Somut olayda; hükme esas alınan bilirkişi raporunda, enflasyon, işçi ücretleri, memur maaşları, ABD doları, euro, Cumhuriyet altını etkenlerinin yanısıra taşınmazın güncel değeri de hesaba katılarak denkleştirici adalet ilkesine göre güncelleme yapılmış, mahkemece bu rapor hükme dayanak alınmıştır. Raporda güncel değer hesaba katıldığından, rapor bu haliyle hüküm vermeye elverişli değildir.
O halde; mahkemece, uzman bilirkişiden, sözleşme tarihinde ödenen elli bin TL (eski) dava tarihinde ulaşacağı alım gücü; çeşitli ekonomik etkenler (enflasyon, ÜFE, TÜFE, faiz, altın ve döviz kurlarındaki artışlar, memur maaş ve işçi ücretlerindeki artışlar vs olmak üzere en az 5 etken) tek tek uygulanarak, dava tarihine kadar paranın ulaştığı değer her bir dönem için ayrı ayrı hesaplanıp sonra bunların ortalaması alınmak suretiyle belirlenmesi istenerek, bu yöntemle belirlenecek miktara hükmedilmesi gerekirken, yetersiz bilirkişi raporu doğrultusunda hüküm kurulması doğru görülmemiş, bozmayı gerektirmiştir.
Somut olayda davacı, alacağa dava tarihinden itibaren yasal faiz işletilmesini talep ettiği halde, hükümde faiz başlangıcı olarak dava tarihinden önceki bir tarihin dava tarihi olarak yazılmasının maddi hata olduğu anlaşıldığından bu yanılgıya da işaret etmek ile yetinilmiştir .

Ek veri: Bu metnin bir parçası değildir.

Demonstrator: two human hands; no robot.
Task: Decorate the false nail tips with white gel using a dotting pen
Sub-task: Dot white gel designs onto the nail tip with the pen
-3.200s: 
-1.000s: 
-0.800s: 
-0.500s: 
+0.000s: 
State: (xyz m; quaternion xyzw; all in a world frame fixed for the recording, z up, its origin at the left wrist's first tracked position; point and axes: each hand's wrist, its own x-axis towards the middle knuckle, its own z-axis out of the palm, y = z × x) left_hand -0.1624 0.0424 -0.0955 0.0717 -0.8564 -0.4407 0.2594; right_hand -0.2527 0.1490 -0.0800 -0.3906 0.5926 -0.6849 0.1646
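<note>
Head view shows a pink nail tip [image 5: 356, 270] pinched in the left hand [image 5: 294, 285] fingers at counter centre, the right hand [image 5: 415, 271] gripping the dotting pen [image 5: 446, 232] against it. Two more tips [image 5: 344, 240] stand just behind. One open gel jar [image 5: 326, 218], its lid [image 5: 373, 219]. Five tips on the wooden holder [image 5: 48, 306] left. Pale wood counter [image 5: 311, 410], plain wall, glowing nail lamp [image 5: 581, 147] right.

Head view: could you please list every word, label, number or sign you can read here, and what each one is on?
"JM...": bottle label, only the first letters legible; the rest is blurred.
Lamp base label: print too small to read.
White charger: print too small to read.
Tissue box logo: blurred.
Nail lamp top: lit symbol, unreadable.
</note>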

2-) Yargılama sırasında zamanaşımı defini ileri sürmeyen davalı temyiz dilekçesi ile davanın zamanaşımına uğradığını ileri sürmüştür. Yargılama sırasında ileri sürülmeyen konuların temyiz aşamasında ileri sürülmesi mümkün değildir. Ayrıca, davaya konu taşınmazı dava tarihi itibari ile davacının kullandığı anlaşıldığından; davacının para alacağı zamanaşımına uğramamıştır, bu konuya değinilmekle yetinilmiştir.

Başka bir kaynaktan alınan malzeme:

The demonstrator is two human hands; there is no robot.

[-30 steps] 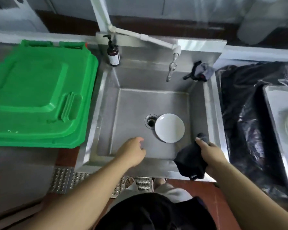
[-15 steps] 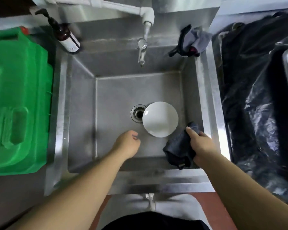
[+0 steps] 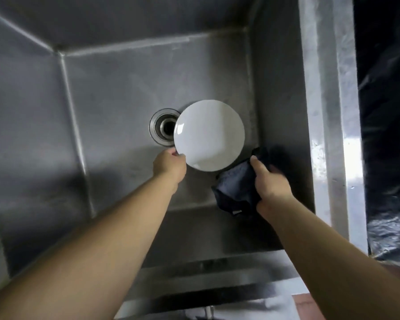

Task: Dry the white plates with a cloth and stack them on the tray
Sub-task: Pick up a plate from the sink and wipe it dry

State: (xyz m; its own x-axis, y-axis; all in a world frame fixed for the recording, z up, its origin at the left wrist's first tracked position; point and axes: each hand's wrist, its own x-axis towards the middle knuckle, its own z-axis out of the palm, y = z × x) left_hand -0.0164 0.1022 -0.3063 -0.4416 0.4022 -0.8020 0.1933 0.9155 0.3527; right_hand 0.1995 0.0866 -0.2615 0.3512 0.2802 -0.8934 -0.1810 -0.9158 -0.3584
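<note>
A round white plate (image 3: 208,134) lies in the steel sink (image 3: 116,93), partly covering the drain (image 3: 163,128). My left hand (image 3: 170,166) has its fingers closed on the plate's near left rim. To the plate's right, my right hand (image 3: 271,181) is shut on a dark blue cloth (image 3: 234,189), which hangs low in the basin's near right corner, just clear of the plate. The tray is out of view.
The sink's bright steel right rim (image 3: 328,112) runs along the basin. Beyond it lies black plastic sheeting (image 3: 388,112). The sink's front ledge (image 3: 206,280) is below my arms.
The view has closed in on the basin. My left hand has reached forward and taken hold of the plate's rim. My right hand stays beside the plate with the cloth.
</note>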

SONUÇ: Yukarıda açıklanan nedenlerle hükmün HUMK"nun 428. maddesi gereğince davalı yararına BOZULMASINA ve peşin alınan temyiz harcının istek halinde temyiz edene iadesine, 6100 sayılı HMK"nun geçici madde 3 atfıyla 1086 sayılı HUMK.nun 440.maddesi gereğince kararın tebliğinden itibaren 15 günlük süre içerisinde karar düzeltme yolu açık olmak üzere, 12/11/2018 tarihinde oy birliğiyle karar verildi.